Of the material below, the lines to be retyped are those from the line containing "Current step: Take" through the line containing "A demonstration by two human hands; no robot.", inclusive; reproduce them exactly.

════

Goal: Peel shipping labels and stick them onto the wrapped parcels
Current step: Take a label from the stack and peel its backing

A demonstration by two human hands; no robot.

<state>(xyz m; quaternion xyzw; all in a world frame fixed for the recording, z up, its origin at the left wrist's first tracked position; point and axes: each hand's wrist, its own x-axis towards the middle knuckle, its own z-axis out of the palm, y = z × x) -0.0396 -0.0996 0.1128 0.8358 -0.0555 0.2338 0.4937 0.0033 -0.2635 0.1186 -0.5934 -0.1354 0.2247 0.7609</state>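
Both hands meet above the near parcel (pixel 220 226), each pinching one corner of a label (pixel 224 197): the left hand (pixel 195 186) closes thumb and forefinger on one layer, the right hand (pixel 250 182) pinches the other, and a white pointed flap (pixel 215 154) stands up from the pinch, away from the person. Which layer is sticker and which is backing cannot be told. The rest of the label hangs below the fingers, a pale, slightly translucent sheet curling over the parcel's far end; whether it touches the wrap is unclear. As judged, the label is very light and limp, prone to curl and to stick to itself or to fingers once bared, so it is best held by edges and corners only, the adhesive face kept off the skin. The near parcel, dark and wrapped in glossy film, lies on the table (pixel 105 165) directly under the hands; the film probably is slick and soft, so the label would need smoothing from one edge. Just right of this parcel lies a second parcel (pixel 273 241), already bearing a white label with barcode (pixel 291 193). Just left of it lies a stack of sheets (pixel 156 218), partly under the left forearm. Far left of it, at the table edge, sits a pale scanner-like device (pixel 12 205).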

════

▸ **Result of the exercise**:
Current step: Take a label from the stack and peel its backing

A demonstration by two human hands; no robot.

This output is complete, and the exercise is done.